Many real-world data-mining applications involve obtaining and evaluating predictive models using data sets with strongly imbalanced distributions of the target variable. Frequently, the least-common values are associated with events that are highly relevant for end users. This problem has been thoroughly studied in the last decade with a specific focus on classification tasks. However, the research community has started to address this problem within other contexts such as regression, ordinal classification, multi-label classification, multi-instance learning, data streams and time series forecasting. It is now recognized that imbalanced domains are a broader and important problem posing relevant challenges for both supervised and unsupervised learning tasks, in an increasing number of real world applications.

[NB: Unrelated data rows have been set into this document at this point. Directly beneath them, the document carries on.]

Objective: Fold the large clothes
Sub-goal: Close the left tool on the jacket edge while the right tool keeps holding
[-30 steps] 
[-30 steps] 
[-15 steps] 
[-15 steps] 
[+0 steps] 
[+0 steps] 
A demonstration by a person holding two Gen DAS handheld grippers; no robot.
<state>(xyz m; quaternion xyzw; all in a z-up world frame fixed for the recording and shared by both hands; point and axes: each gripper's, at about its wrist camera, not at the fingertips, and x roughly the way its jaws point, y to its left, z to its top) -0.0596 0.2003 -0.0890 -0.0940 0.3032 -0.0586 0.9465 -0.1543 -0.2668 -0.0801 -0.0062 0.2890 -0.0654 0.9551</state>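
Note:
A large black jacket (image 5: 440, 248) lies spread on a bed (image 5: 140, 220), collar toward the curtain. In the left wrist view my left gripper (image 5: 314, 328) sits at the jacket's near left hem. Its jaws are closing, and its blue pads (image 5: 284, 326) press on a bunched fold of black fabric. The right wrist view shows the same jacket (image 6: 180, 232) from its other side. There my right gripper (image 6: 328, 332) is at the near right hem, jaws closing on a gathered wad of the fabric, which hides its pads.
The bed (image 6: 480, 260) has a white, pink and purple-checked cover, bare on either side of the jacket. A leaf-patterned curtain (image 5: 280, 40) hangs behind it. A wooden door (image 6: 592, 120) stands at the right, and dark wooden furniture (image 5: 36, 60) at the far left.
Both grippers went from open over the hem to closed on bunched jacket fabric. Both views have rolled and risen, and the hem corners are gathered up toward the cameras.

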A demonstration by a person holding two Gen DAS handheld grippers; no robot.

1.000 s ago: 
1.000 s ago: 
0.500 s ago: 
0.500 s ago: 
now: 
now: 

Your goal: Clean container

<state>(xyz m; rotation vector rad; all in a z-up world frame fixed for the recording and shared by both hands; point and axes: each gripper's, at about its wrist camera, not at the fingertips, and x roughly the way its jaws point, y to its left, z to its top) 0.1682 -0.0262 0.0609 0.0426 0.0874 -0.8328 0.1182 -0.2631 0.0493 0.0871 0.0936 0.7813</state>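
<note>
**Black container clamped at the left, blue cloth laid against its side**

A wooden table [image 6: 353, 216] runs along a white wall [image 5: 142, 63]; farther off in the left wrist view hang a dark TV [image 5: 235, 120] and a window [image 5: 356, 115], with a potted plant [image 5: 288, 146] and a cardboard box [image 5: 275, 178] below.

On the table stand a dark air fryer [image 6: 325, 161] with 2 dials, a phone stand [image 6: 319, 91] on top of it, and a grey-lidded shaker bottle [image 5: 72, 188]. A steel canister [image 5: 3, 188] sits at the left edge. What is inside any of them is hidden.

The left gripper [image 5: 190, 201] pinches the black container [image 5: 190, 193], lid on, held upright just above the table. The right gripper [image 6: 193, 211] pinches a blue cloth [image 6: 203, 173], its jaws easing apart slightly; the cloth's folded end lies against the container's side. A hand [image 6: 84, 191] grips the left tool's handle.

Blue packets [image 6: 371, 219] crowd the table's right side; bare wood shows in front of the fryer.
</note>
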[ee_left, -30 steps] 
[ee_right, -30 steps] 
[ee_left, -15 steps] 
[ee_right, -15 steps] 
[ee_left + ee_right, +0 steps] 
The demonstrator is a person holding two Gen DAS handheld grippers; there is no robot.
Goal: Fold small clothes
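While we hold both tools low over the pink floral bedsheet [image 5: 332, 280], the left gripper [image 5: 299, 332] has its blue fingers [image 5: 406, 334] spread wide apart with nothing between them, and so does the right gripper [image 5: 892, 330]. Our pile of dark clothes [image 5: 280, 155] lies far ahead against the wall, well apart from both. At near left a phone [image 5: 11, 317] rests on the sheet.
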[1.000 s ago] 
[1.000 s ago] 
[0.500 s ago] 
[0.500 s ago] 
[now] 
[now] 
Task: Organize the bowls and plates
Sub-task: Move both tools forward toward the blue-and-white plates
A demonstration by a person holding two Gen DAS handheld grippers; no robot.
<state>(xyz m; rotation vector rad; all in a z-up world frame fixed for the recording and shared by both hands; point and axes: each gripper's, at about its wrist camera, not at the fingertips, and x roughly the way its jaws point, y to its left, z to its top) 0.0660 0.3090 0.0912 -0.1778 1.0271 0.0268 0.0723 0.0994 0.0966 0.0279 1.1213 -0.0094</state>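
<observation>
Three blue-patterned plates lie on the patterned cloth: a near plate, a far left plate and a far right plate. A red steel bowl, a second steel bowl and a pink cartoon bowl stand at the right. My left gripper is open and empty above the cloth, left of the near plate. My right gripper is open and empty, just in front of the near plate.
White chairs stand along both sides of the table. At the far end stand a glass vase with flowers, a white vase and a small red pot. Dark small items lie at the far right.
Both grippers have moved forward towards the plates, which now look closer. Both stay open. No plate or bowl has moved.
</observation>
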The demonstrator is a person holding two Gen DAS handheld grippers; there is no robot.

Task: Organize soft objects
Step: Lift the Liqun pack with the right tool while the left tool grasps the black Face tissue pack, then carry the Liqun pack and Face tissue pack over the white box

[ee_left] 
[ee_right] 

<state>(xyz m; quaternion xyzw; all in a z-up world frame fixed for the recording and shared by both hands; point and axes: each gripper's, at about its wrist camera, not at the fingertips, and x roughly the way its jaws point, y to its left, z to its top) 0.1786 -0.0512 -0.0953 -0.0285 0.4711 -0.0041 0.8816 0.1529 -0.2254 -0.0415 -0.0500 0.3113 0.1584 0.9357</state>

Tackling issues raised by imbalanced domains is crucial to both academia and industry. To researchers, it is an opportunity to develop more adaptable and robust systems/approaches for very complex tasks. For the industry, these tasks are in fact those that many already face today. Examples include the ability to prevent fraud, to anticipate catastrophes, and in general to enable more preemptive actions.

This workshop invites inter-disciplinary contributions to tackle the problems that many real-world domains face today. With the growing attention that this problem has collected, it is crucial to promote its development and to tackle its theoretical and application challenges.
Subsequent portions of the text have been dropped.